In the instant case, plaintiff provided ample opportunity for the EEOC to investigate the period from 2005 to 2010 and to reach an informal resolution of the claims. Plaintiff’s initial Charge complained of sexually harassing behavior by her co-workers, gave a date-range of September 2005 to January 2010, and described the discrimination as “continuing.” This was sufficient to provide notice that plaintiff’s claim involved sexual harassment during that time period. (See Charge at 2.) Much like Martinez v. Puerto Rico Federal Affairs Administration, a “reasonable administrative investigation” would have uncovered the harassment between 2005 and 2010 even if plaintiff did not detail every aspect of it. See 813 F.Supp.2d 84, 93-94 (D.D.C. 2011). Indeed, EEOC received a supporting affidavit from Erica Handleman, a co-worker at the Verizon Center, that specifically stated that the harassment of plaintiff continued when she worked on other floors during the 2005 to 2009 period, either when she had to visit the first floor or when workers from the first floor would go to the second and third floor pantries. (See Handleman Aff. ¶¶ 22-26, July 22 2013 [ECF No. 13-3].)

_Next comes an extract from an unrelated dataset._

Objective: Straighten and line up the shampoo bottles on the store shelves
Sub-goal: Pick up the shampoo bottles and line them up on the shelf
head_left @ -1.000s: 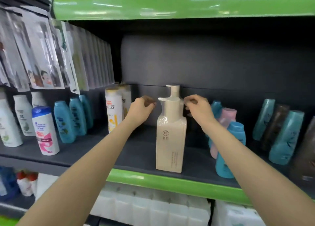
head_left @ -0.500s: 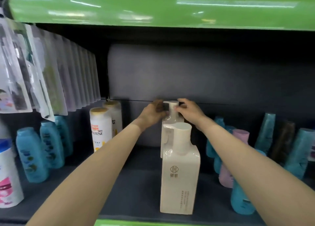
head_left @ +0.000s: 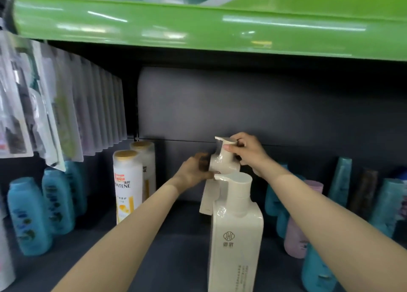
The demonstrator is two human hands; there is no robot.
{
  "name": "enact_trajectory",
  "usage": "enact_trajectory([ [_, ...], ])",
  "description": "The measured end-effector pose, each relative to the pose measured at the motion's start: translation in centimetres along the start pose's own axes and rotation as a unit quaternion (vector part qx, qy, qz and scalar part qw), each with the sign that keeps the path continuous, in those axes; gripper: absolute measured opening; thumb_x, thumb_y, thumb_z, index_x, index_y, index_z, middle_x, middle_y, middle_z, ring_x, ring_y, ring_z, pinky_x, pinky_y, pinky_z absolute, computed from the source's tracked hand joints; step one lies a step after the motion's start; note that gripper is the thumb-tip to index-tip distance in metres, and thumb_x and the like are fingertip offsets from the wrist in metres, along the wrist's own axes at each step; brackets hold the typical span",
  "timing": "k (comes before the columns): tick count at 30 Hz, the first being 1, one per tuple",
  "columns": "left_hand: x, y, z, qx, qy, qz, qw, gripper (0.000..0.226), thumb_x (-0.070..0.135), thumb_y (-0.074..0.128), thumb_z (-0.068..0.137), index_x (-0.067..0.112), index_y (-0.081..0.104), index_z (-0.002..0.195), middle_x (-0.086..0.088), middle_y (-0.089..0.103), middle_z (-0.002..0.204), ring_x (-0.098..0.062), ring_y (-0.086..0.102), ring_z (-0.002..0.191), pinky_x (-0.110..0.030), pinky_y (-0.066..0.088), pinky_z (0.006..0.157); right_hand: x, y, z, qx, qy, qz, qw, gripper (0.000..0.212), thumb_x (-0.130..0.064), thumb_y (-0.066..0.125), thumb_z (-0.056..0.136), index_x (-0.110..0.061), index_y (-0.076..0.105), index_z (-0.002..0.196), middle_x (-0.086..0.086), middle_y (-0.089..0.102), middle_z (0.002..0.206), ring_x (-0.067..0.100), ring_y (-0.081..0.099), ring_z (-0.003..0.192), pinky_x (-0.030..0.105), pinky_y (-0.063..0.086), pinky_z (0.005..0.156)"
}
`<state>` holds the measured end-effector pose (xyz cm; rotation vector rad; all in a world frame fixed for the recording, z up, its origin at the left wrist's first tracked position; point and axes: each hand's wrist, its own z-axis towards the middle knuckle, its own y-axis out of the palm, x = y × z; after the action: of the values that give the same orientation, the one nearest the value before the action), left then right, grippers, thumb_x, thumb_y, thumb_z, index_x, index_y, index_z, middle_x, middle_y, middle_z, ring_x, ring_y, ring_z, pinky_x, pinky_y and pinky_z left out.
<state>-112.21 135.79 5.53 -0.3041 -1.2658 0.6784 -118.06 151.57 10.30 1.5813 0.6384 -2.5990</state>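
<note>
We are partway through this shelf, by our reading. Our left hand (head_left: 193, 175) grips the shoulder of the rear cream pump bottle (head_left: 220, 168), fingers curled round it at its 9 o'clock side. Our right hand (head_left: 246, 153) pinches the pump head of that same bottle, thumb lying across the neck and fingers curled behind at 3 o'clock. The bottle leans, its base kicked out toward 7 o'clock, so it is not yet upright; it sits deep on the dark shelf (head_left: 167, 258), directly behind the front cream pump bottle (head_left: 235, 232).

That front bottle stands straight near the shelf edge, logo facing us, and looks finished. At 9 o'clock from the hands the two Pantene bottles (head_left: 127, 183) stand in a neat file, one behind the other, and further out at 9 o'clock the blue bottles (head_left: 41, 212) form a fairly tidy row.

What remains, we judge, is setting the rear pump bottle upright in line behind the front one, then the cluster at 3 o'clock: the teal and pink bottles (head_left: 297, 221) there lean and crowd unevenly, and the dark bottles (head_left: 363, 190) behind them tilt too.
</note>
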Motion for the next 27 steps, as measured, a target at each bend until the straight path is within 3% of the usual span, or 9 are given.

In arguing that the events from 2005 to 2009 should be dismissed, defendants incorrectly appear to require that the specific details underlying the claims of harassment be set forth in the Charge in order to exhaust administrative remedies for that claim. The cases cited by defendant in which a plaintiff’s claim was dismissed for having failed to exhaust administrative remedies are factually different from this case. In those cases, plaintiffs added an entirely new and separate claim. See, e.g., Lane v. Hilbert, 2004 WL 1071330, at *1 (D.C. Cir. May 12, 2004) (plaintiff's gender-based discrimination claims dismissed because her administrative complaint alleged only racial discrimination); Park, 71 F.3d at 907-08 (hostile work environment claim dismissed because plaintiff's EEO complaint alleged only disparate treatment based on sex and national origin); Nyunt v. Tomlinson, 543 F.Supp.2d 25, 35 (D.D.C. 2008) (racial discrimination claim dismissed because the plaintiff's EEO complaint only alleged discrimination based on national origin). Here, plaintiff’s EEO charge clearly identified sexual harassment as the basis for her claim, and plaintiff’s complaint provides details about a history which is reasonably related to and grows out of those allegations.

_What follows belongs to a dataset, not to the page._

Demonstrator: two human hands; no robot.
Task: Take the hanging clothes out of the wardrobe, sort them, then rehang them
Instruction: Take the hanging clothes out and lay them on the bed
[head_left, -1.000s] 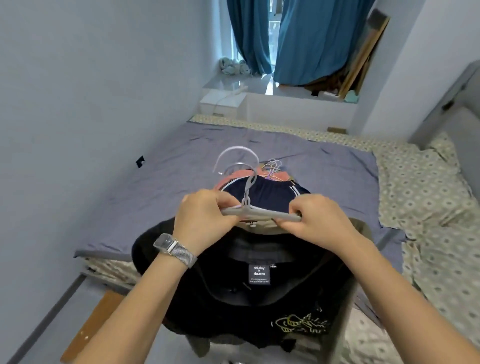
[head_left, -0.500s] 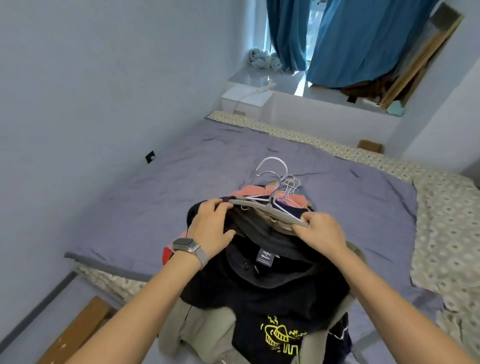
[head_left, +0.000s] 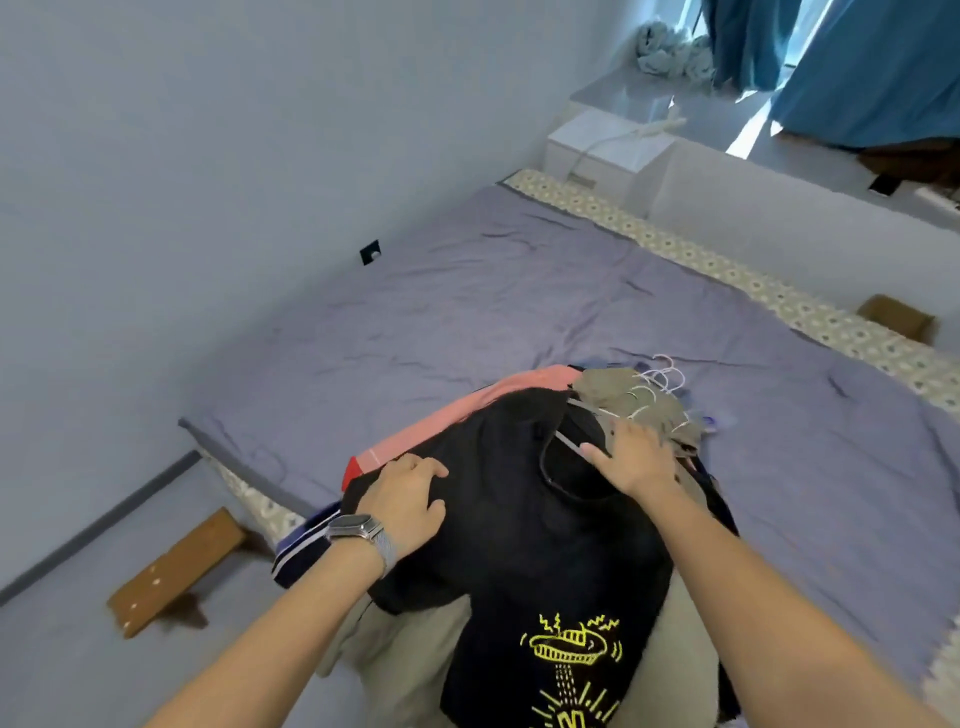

Defendant attempts to argue that this case is nearly identical to Asghar v. Geithner, but in that case the Court concluded that a plaintiff failed to exhaust administrative remedies with regard to incidents that occurred prior to those in his charge. 2010 U.S. App. LEXIS 13030, at *2-3 (D.C. Cir. June 22, 2010). In the instant case, plaintiff identified the earliest date of discrimination—2005—and is now adding detail between this time and her last incident at work. Therefore, the defendants were afforded due notice about the potential for harassment in the interim period.


For the reasons stated above, it is hereby

ORDERED that defendant’s motion to dismiss [ECF No. 8] is DENIED; and it is further

ORDERED that an Initial Scheduling Conference is set for September 10, 2013, at 9:30 a.m.